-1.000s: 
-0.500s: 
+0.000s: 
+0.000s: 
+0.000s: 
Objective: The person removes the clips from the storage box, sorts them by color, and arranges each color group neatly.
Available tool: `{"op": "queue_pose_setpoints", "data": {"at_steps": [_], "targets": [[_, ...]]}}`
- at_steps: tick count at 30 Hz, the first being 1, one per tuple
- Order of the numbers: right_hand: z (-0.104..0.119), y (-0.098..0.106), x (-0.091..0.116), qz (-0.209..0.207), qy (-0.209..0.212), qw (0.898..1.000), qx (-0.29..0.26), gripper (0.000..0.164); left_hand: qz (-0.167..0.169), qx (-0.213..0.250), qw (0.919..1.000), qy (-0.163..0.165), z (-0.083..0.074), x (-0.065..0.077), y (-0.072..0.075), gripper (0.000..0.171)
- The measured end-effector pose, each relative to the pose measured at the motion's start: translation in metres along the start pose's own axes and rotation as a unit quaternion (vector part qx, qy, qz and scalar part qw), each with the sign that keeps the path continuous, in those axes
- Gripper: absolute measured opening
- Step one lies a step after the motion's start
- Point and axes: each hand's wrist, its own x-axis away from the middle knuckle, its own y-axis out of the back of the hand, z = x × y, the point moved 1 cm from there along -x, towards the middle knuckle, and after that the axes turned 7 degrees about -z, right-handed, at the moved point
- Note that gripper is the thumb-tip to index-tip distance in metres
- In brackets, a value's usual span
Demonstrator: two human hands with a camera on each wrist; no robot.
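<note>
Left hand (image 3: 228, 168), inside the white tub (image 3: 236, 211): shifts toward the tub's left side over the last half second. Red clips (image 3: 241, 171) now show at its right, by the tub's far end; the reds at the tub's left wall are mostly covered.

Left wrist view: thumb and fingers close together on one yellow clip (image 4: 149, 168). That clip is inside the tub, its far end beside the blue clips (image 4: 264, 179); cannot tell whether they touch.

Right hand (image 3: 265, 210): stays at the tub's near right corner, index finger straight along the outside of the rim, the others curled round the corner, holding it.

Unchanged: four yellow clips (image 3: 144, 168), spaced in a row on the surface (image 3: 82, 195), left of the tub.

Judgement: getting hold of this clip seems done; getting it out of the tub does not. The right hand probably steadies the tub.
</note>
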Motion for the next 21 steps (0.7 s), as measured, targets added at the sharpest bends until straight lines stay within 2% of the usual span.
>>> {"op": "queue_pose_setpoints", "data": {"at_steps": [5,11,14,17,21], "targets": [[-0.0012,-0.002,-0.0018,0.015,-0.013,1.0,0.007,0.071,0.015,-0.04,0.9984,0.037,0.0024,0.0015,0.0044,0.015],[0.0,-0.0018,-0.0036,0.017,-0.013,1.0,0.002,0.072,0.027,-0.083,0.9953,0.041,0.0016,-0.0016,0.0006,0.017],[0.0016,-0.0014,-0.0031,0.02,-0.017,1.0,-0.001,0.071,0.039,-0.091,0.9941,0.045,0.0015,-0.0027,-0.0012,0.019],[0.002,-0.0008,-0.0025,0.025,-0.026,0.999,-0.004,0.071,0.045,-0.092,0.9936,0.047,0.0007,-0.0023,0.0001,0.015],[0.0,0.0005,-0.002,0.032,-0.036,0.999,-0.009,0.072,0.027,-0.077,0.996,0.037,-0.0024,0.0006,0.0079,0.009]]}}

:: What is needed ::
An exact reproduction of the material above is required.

:: Answer to the exercise ::
-1.000s: 
-0.500s: 
+0.000s: 
+0.000s: 
+0.000s: 
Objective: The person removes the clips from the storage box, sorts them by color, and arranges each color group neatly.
Available tool: `{"op": "queue_pose_setpoints", "data": {"at_steps": [_], "targets": [[_, ...]]}}`
- at_steps: tick count at 30 Hz, the first being 1, one per tuple
- Order of the numbers: right_hand: z (-0.104..0.119), y (-0.098..0.106), x (-0.091..0.116), qz (-0.209..0.207), qy (-0.209..0.212), qw (0.898..1.000), qx (-0.29..0.26), gripper (0.000..0.164); left_hand: qz (-0.167..0.169), qx (-0.213..0.250), qw (0.919..1.000), qy (-0.163..0.165), z (-0.083..0.074), x (-0.065..0.077), y (-0.072..0.075), gripper (0.000..0.171)
- The measured end-effector pose, each relative to the pose measured at the motion's start: translation in metres along the start pose's own axes and rotation as a unit quaternion (vector part qx, qy, qz and scalar part qw), each with the sign that keeps the path continuous, in those axes
- Gripper: absolute measured opening
- Step one lies a step after the motion's start
- Point and axes: each hand's wrist, its own x-axis away from the middle knuckle, its own y-axis out of the back of the hand, z = x × y, the point moved 1 cm from there along -x, towards the middle knuckle, and after that the axes turned 7 degrees about -z, right-handed, at the moved point
- Note that gripper is the thumb-tip to index-tip distance in metres
- In brackets, a value's usual span
Demonstrator: two human hands with a camera on each wrist; no robot.
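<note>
Left hand (image 3: 228, 168), inside the white tub (image 3: 236, 211): shifts toward the tub's left side over the last half second. Red clips (image 3: 241, 171) now show at its right, by the tub's far end; the reds at the tub's left wall are mostly covered.

Left wrist view: thumb and fingers close together on one yellow clip (image 4: 149, 168). That clip is inside the tub, its far end beside the blue clips (image 4: 264, 179); cannot tell whether they touch.

Right hand (image 3: 265, 210): stays at the tub's near right corner, index finger straight along the outside of the rim, the others curled round the corner, holding it.

Unchanged: four yellow clips (image 3: 144, 168), spaced in a row on the surface (image 3: 82, 195), left of the tub.

Judgement: getting hold of this clip seems done; getting it out of the tub does not. The right hand probably steadies the tub.
</note>
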Motion for the next 21 steps (0.7 s), as measured, targets added at the sharpest bends until straight lines stay within 2% of the usual span.
>>> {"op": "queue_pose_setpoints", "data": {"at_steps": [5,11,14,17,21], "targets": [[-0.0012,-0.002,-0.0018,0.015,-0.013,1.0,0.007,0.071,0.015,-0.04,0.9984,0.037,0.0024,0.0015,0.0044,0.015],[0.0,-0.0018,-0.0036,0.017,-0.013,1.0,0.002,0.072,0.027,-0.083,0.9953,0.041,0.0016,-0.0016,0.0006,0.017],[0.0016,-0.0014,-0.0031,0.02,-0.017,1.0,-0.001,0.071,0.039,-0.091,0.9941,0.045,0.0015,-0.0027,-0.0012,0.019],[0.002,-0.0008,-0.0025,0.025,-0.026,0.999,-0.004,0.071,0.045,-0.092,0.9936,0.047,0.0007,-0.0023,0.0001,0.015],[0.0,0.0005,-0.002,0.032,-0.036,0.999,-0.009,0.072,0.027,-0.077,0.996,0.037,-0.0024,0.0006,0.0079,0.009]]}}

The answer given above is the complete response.